### Assignment
Your answer should be the lines below from the one holding "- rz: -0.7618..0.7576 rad" through the one holding "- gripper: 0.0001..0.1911", copied exactly and with nothing else.

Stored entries
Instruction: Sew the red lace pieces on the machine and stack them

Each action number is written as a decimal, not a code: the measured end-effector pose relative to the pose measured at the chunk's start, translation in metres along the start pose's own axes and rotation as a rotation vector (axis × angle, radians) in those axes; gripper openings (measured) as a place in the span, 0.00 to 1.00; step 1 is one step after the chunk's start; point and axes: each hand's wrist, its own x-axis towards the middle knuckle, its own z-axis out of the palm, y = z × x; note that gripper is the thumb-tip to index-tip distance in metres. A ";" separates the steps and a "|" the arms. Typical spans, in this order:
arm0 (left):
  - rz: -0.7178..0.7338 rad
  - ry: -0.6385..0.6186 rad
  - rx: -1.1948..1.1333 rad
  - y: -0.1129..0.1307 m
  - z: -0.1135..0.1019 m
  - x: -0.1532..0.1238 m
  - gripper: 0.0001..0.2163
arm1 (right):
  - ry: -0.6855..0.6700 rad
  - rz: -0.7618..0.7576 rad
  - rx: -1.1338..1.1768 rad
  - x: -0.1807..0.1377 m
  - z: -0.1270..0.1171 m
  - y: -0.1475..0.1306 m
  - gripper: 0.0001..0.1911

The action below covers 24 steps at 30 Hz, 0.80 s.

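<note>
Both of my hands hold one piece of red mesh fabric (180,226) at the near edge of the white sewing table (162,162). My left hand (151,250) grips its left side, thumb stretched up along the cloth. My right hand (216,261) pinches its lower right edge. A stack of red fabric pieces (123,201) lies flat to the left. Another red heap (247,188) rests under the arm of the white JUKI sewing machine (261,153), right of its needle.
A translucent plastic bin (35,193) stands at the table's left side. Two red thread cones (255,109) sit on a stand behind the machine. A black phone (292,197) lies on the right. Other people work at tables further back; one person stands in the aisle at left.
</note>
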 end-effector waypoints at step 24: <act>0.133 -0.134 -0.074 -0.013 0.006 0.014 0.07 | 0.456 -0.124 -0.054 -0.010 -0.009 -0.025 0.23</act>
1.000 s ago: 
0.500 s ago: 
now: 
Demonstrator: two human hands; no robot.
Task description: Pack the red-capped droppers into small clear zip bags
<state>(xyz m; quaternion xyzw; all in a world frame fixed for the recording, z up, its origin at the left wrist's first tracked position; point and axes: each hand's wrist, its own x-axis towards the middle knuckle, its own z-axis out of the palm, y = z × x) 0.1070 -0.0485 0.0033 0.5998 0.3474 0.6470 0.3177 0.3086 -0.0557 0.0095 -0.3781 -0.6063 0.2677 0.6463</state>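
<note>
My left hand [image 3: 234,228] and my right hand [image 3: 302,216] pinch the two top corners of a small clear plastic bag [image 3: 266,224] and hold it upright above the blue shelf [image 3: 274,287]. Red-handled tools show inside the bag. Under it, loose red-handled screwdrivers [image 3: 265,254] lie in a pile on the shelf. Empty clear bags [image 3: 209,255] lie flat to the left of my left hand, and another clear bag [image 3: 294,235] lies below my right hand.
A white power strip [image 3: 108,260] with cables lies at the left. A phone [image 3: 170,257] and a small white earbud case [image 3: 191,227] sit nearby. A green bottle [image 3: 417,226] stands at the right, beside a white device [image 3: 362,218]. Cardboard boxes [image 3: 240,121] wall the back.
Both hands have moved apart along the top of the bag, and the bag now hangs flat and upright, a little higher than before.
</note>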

### Finished exercise
  - rz: -0.7618..0.7576 rad
  - rx: -1.1338..1.1768 rad
  - x: -0.1807..0.1377 m
  - z: -0.1270..0.1171 m
  - y: -0.1475..0.1306 m
  - gripper: 0.0001..0.1911

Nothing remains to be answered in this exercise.